Work to complete: A stretch of the entries below is to be set down exactly, running from the line with "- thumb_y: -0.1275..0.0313" through the line with "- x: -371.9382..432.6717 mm", both included, and no other line.

Supplied information:
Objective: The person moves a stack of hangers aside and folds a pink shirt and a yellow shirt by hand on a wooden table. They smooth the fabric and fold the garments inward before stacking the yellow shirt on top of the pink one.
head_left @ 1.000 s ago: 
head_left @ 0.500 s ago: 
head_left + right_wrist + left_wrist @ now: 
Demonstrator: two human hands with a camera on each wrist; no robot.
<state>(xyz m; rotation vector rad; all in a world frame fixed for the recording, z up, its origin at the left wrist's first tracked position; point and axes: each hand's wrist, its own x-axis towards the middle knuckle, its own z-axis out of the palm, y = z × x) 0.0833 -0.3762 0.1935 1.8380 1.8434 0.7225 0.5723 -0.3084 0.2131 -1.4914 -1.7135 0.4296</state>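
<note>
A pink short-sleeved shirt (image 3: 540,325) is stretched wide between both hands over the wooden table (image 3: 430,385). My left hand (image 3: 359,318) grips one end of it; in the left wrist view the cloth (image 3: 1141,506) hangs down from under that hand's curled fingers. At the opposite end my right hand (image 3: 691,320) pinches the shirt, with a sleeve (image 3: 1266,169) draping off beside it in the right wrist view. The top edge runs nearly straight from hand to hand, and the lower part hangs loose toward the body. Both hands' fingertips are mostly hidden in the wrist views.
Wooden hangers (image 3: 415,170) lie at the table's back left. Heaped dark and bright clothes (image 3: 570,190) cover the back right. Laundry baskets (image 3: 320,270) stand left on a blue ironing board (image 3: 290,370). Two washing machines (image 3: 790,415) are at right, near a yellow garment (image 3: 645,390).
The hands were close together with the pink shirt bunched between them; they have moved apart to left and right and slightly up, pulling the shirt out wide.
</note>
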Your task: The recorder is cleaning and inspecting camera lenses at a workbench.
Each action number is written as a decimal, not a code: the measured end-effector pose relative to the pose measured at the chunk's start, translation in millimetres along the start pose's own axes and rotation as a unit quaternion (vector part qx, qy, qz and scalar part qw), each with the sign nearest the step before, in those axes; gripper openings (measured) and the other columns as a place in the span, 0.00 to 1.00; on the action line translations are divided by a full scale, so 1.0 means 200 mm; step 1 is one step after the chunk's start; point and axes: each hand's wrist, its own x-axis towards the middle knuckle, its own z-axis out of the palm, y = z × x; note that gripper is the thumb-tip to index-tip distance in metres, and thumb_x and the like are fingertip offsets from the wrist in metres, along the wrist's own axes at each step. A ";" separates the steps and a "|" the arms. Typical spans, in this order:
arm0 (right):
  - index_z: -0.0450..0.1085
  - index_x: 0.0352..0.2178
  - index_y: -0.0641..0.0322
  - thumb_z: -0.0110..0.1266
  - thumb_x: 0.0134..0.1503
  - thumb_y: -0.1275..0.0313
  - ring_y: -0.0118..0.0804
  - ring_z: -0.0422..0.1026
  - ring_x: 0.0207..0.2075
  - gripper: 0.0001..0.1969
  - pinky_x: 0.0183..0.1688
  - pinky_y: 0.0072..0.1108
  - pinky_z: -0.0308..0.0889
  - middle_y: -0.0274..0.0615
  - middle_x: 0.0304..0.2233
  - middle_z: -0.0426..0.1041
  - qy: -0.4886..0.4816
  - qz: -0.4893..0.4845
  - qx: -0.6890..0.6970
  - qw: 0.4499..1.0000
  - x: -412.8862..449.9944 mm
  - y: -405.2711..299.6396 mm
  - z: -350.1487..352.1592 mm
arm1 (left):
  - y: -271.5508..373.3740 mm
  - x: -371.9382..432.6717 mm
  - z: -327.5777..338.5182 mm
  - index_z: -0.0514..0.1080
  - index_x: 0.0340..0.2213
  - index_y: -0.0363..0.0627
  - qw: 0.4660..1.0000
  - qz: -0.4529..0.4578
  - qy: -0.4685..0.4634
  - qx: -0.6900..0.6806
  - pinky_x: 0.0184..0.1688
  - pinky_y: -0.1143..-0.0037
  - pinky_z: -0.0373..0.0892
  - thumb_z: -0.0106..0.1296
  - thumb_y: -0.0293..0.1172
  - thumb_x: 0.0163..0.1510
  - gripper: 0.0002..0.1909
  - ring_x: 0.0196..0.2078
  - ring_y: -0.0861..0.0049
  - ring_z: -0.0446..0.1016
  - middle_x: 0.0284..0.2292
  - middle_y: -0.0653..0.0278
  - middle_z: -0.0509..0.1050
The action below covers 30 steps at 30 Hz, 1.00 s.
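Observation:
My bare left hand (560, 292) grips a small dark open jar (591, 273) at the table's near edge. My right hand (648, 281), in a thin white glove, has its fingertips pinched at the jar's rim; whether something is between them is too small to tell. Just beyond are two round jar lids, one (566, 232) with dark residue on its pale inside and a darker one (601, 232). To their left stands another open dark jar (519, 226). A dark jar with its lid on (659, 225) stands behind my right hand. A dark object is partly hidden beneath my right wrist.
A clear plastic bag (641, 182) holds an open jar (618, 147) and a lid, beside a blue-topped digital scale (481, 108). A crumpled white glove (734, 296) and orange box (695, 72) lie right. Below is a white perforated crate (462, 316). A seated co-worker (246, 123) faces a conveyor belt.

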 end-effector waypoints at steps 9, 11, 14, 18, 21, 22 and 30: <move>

Expected output:
  - thumb_y: -0.1275..0.0313
  - ring_y: -0.0118..0.0804
  - ring_z: -0.0422..0.1026
  - ring_x: 0.0207..0.2075
  - gripper: 0.0001..0.1969
  - pinky_x: 0.0183..0.1688
  - pinky_y: 0.0072..0.1108
  - pinky_z: -0.0308..0.0889
  - middle_y: -0.0274..0.0615
  - middle_x: 0.0304..0.2233
  - middle_z: -0.0426..0.1041
  - qy: -0.4886..0.4816
  - qz: -0.4893..0.4845
  - qx: -0.6890..0.6970
  - qw: 0.4499..1.0000
  - x: -412.8862..449.9944 mm
  - y: -405.2711..299.6396 mm
  - z: -350.1487..352.1592 mm
arm1 (left):
  - y: -271.5508..373.3740 mm
  - x: -371.9382..432.6717 mm

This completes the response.